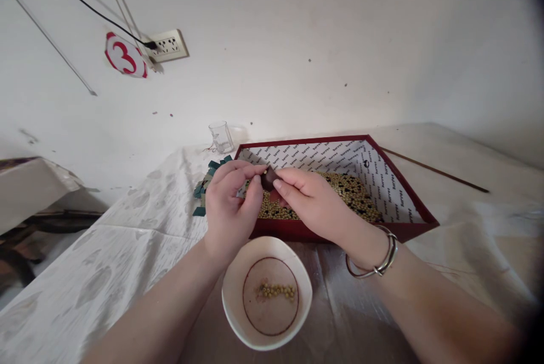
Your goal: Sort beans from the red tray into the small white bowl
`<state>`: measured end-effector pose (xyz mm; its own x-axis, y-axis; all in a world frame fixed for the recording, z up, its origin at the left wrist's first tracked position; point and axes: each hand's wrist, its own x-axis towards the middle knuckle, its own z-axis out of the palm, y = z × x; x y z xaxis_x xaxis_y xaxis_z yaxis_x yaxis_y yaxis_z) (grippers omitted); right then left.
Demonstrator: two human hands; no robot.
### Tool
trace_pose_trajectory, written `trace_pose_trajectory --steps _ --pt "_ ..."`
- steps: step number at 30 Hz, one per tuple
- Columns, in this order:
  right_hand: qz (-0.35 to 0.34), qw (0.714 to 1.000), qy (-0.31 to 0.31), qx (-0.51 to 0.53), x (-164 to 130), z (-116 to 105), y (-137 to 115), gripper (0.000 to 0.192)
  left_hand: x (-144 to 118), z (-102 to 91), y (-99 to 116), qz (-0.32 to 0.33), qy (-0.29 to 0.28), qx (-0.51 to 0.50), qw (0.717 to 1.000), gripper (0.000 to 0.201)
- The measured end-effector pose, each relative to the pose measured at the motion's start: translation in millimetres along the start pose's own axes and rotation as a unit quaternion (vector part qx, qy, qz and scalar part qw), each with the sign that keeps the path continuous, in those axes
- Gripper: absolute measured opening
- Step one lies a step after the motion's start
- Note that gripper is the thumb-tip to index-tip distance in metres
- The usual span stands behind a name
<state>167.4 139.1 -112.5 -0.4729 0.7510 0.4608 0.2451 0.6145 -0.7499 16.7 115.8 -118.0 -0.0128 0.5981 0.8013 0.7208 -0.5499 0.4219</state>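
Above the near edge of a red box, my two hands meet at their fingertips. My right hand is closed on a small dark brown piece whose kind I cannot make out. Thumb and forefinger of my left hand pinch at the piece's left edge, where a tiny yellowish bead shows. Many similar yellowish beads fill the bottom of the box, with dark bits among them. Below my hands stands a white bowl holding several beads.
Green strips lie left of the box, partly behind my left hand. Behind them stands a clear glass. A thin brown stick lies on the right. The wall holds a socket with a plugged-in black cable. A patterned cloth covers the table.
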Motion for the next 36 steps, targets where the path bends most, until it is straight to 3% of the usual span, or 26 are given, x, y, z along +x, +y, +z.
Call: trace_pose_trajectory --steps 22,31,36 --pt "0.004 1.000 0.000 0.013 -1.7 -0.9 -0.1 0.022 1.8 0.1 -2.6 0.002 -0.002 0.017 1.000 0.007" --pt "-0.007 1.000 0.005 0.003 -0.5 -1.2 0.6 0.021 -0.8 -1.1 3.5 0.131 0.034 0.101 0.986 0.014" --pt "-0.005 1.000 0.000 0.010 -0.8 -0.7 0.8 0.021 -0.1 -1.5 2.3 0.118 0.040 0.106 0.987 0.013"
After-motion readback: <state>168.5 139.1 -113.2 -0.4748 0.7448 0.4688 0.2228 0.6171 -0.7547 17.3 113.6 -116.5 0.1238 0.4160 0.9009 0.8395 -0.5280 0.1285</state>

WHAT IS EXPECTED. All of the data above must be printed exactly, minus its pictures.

EXPECTED OUTPUT.
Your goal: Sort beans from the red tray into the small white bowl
`<state>`: measured end-effector pose (xyz mm; its own x-axis, y-axis; all in a world frame fixed for the recording, z up, its origin at the left wrist's first tracked position; point and axes: each hand's wrist, its own x-axis towards the middle knuckle, its own z-axis out of the palm, y = z × x; x y z xaxis_x xaxis_y xaxis_z yaxis_x yaxis_y yaxis_z) (grippers omitted); right then left.
Demonstrator: two human hands; no robot.
### Tool
trace_pose_trajectory, written `trace_pose_trajectory --steps _ --pt "_ ..."`
- steps: step number at 30 Hz, one per tuple
- Columns, in this order:
  right_hand: qz (-0.35 to 0.34), qw (0.714 to 1.000), qy (-0.31 to 0.31), qx (-0.51 to 0.53), x (-164 to 130), z (-116 to 105), y (-137 to 115), gripper (0.000 to 0.192)
  left_hand: x (-144 to 118), z (-102 to 91), y (-99 to 116), qz (-0.32 to 0.33), qy (-0.29 to 0.28), qx (-0.51 to 0.50), qw (0.717 to 1.000), gripper (0.000 to 0.201)
- The measured end-effector pose, each relative to the pose measured at the motion's start: translation in millimetres along the start pose's own axes and rotation as a unit quaternion (vector part qx, qy, qz and scalar part qw), each with the sign that keeps the path continuous, in those axes
- Gripper: absolute measured opening
- Step one lies a step after the motion's start
- Note that gripper is the thumb-tip to index-tip distance in metres
- The usual span stands behind a name
<state>167.4 139.1 -112.5 -0.4729 0.7510 0.4608 0.2451 0.6145 -0.7499 16.7 115.8 -118.0 -0.0128 0.5981 0.8013 0.7208 -0.5499 0.4219</state>
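Above the near edge of a red box, my two hands meet at their fingertips. My right hand is closed on a small dark brown piece whose kind I cannot make out. Thumb and forefinger of my left hand pinch at the piece's left edge, where a tiny yellowish bead shows. Many similar yellowish beads fill the bottom of the box, with dark bits among them. Below my hands stands a white bowl holding several beads.
Green strips lie left of the box, partly behind my left hand. Behind them stands a clear glass. A thin brown stick lies on the right. The wall holds a socket with a plugged-in black cable. A patterned cloth covers the table.
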Motion for the next 36 steps, targets where the path bends most, until it is straight to 3% of the usual span, or 26 are given, x, y, z along +x, +y, +z.
Call: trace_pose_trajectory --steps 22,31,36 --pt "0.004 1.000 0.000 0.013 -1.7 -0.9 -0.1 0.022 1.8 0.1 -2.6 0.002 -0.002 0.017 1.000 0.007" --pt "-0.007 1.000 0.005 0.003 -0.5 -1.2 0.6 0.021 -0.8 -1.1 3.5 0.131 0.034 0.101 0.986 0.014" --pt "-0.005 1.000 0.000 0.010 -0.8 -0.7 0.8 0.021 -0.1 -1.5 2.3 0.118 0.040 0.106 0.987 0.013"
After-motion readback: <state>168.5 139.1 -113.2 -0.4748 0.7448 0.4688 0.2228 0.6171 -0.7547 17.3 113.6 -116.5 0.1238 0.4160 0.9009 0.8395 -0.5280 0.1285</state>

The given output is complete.